Look through the records and copy each line with the string "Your" in it.

- DATA FOR REVIEW:
__________
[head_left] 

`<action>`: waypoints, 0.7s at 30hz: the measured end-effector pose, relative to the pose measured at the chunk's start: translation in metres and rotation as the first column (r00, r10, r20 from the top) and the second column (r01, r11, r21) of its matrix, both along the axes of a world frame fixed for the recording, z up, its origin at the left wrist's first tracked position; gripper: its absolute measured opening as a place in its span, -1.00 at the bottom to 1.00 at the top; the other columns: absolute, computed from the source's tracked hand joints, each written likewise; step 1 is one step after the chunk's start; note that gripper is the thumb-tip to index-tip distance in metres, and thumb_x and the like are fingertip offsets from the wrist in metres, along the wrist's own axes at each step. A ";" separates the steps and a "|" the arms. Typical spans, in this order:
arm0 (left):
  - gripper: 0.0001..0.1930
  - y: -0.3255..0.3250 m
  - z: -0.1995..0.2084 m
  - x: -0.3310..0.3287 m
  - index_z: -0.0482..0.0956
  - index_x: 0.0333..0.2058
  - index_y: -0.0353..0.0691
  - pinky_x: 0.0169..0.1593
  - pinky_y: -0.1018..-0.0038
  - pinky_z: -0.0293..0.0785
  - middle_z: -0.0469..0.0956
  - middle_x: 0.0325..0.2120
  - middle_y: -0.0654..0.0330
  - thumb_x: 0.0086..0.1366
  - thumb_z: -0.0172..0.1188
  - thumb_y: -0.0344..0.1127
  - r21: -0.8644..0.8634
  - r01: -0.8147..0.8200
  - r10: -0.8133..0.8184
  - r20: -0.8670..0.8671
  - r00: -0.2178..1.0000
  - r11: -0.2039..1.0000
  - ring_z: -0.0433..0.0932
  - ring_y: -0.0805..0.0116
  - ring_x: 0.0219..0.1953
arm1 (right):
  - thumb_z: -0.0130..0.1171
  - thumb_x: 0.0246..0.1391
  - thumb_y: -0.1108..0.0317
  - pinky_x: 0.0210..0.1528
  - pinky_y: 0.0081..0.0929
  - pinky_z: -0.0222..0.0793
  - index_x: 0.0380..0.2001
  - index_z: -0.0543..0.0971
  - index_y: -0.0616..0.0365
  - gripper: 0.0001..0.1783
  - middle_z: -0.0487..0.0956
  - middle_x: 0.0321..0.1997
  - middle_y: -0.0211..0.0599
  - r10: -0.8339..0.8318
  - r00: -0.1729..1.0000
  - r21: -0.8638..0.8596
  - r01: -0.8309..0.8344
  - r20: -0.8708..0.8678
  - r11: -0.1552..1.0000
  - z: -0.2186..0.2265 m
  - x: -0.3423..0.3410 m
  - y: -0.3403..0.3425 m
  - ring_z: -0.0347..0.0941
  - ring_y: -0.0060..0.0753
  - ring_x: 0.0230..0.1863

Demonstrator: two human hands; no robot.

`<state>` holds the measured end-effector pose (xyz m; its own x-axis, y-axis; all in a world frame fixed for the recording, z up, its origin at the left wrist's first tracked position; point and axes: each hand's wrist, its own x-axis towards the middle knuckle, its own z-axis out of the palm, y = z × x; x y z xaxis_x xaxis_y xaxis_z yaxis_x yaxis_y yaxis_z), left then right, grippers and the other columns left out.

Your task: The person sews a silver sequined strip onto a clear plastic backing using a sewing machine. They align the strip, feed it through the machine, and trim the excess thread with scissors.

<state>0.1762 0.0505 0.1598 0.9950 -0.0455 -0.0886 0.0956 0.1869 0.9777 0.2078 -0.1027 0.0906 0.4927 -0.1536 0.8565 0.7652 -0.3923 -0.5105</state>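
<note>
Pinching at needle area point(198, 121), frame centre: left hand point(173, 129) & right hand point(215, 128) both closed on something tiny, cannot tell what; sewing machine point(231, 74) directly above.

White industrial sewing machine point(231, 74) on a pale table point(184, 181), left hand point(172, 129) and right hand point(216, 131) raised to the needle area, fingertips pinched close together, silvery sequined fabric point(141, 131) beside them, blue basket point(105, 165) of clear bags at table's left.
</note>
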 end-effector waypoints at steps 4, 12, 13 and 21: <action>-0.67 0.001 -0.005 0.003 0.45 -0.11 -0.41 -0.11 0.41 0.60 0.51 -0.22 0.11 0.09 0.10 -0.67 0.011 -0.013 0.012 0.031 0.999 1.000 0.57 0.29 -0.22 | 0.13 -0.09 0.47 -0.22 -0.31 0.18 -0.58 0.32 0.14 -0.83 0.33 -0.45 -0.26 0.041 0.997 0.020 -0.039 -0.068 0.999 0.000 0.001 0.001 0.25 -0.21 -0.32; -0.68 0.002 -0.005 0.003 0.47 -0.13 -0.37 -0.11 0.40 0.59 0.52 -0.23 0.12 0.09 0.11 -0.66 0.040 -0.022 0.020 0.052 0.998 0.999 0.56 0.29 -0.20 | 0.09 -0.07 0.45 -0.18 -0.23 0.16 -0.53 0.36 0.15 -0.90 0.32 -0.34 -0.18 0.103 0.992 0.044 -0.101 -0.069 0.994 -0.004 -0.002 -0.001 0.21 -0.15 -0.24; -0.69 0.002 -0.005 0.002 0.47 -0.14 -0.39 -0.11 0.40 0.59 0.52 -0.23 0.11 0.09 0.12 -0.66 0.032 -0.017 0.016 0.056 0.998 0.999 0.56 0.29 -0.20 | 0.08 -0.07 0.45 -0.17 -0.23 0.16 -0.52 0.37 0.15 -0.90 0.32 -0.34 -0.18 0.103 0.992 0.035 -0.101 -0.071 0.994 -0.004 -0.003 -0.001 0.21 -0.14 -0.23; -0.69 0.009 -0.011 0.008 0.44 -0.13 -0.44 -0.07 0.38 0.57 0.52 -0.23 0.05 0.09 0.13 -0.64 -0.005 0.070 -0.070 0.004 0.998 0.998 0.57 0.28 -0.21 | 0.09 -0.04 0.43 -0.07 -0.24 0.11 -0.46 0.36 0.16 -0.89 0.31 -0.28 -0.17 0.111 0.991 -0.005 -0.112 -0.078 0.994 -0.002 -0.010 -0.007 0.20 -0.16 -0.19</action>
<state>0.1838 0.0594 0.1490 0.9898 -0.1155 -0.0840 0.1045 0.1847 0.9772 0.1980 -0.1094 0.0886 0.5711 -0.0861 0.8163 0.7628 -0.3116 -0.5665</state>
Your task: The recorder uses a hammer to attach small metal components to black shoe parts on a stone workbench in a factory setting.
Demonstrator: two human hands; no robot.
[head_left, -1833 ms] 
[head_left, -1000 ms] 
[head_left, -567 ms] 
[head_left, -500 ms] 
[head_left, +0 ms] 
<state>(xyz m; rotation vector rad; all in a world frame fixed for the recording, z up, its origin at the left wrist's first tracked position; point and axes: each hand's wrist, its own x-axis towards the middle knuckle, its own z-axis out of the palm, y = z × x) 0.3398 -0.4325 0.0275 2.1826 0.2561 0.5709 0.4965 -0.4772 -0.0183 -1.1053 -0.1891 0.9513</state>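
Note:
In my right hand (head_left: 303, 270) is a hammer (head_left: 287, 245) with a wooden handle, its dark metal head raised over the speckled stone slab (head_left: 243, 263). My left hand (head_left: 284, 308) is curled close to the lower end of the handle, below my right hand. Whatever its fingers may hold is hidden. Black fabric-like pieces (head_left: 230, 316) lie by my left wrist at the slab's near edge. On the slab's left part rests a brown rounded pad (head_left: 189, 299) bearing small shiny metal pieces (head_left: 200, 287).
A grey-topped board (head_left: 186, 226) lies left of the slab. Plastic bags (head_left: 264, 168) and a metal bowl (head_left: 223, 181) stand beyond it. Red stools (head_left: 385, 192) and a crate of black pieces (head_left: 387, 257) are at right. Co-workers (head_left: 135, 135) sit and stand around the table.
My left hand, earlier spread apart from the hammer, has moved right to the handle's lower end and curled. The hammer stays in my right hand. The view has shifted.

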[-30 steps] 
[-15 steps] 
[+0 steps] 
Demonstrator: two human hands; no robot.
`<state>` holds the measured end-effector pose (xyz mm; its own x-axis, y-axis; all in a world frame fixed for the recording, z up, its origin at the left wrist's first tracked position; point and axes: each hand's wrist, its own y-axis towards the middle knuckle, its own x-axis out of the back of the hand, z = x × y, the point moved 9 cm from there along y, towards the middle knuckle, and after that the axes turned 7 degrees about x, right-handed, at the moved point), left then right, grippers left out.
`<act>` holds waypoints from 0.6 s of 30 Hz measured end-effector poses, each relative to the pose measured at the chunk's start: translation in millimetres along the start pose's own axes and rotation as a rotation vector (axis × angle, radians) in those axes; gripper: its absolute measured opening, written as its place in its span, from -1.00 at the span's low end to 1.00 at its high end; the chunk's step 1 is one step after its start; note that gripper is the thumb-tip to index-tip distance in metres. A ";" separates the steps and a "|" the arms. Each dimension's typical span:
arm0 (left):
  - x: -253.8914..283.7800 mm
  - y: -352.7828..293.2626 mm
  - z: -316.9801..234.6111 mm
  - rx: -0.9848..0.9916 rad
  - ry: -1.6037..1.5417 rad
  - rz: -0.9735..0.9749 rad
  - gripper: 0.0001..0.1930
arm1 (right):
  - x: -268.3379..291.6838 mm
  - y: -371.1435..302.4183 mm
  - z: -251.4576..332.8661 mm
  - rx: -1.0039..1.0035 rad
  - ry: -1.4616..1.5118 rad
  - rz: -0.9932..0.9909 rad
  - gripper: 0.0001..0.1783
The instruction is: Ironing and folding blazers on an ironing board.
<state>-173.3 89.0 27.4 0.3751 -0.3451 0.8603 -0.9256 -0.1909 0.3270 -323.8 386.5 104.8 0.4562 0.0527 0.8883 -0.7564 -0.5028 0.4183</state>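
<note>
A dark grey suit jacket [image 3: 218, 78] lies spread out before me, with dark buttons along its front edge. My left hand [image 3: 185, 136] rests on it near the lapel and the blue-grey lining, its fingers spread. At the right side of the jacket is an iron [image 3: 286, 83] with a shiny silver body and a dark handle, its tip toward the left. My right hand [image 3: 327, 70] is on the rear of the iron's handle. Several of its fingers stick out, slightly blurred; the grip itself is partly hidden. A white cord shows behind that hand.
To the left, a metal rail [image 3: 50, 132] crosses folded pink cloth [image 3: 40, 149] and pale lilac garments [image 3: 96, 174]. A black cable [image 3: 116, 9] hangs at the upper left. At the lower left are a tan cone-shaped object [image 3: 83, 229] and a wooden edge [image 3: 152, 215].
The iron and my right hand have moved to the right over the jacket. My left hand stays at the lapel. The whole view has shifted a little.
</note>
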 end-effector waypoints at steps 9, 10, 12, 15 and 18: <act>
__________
- RESULT FOR THIS TASK:
Your task: The person sews a silver sequined strip onto a clear plastic backing using a sewing machine. They align the strip, feed it through the machine, and trim the excess thread with scissors.
Your task: The recorder uses a hammer to attach small metal components to black shoe parts on a stone workbench in a factory setting.

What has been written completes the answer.